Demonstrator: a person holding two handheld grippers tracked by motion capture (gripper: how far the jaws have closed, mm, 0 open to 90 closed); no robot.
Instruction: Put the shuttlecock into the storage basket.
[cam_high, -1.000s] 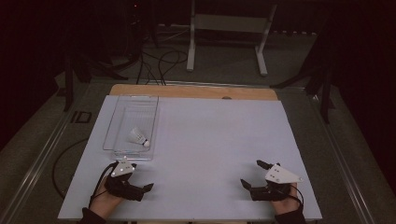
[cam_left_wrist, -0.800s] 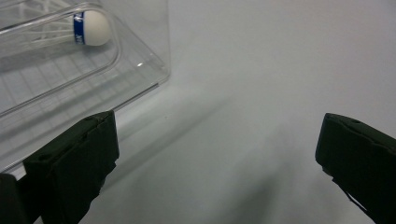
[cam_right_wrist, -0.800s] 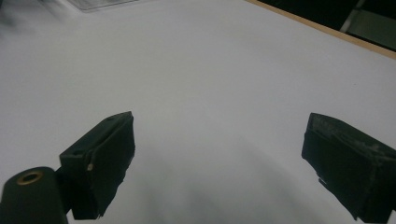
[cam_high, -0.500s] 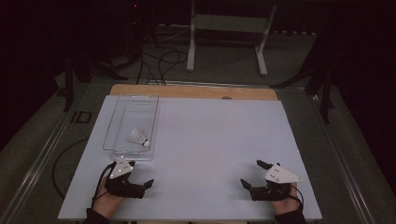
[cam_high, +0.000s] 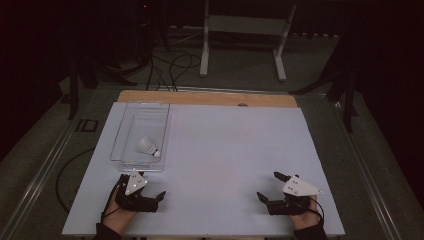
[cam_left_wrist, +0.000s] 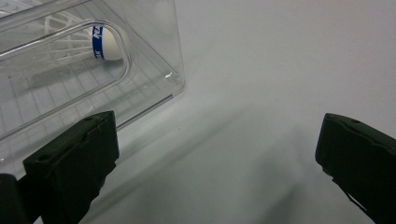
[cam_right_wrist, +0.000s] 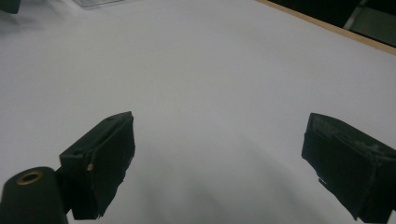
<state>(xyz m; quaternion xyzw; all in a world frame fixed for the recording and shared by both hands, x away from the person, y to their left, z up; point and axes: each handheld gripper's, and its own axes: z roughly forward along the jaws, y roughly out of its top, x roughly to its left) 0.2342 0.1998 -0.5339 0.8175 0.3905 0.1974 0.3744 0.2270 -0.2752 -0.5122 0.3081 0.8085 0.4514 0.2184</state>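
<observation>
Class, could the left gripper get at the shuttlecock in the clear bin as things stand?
Probably yes: the left gripper is open beside the open-topped clear bin, and the shuttlecock lies uncovered inside.

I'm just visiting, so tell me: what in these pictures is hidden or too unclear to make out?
- Shuttlecock: in the left gripper view its feathers run off the top-left edge, blurred through the clear bin wall; the blue band's lettering is unreadable.
- Shuttlecock in the high view: too small for detail.
- Left gripper and right gripper: the hands beneath are cut by the bottom edge.
- Room beyond the table: too dark to identify much.
</observation>
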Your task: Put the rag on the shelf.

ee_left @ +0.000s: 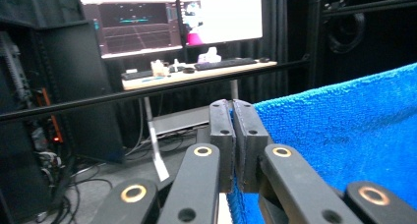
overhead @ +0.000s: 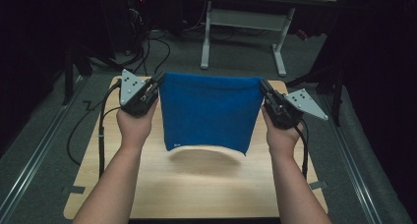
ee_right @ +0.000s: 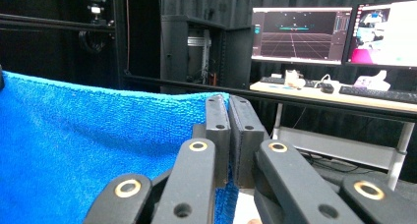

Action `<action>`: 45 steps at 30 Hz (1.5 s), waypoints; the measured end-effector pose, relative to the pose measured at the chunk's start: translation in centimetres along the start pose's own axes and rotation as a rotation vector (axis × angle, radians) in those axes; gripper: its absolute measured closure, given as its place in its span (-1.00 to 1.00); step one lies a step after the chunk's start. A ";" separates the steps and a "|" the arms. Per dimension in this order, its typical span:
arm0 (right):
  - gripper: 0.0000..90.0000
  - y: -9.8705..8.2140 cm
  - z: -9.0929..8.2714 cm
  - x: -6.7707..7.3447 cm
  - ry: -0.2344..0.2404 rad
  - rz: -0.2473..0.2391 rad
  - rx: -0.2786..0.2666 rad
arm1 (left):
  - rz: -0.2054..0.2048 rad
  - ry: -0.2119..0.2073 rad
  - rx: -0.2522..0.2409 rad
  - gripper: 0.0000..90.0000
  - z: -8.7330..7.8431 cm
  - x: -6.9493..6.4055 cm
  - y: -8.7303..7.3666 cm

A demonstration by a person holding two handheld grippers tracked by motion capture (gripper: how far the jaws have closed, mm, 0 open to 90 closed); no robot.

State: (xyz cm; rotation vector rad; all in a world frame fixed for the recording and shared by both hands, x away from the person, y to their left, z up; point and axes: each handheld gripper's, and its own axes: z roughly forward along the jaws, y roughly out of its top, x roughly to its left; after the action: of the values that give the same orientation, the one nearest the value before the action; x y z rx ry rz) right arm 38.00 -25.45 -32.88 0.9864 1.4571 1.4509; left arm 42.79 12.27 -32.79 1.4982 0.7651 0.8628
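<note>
Two grippers [overhead: 158,81] [overhead: 264,89] hold blue towel [overhead: 209,111] taut, aloft.

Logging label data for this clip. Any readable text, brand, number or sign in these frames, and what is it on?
Nothing can be read.
Blue towel, held up between left gripper and right gripper: small white mark near its lower left corner, too small to read.
Monitors: graphics on screen, any text too blurred to read.
Grippers and table: no markings visible.

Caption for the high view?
Both tongs, left and right, hold a blue towel stretched above the wooden table.
</note>
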 end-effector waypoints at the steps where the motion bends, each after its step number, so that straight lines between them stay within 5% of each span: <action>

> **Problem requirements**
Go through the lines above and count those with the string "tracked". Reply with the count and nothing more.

> **Task result**
2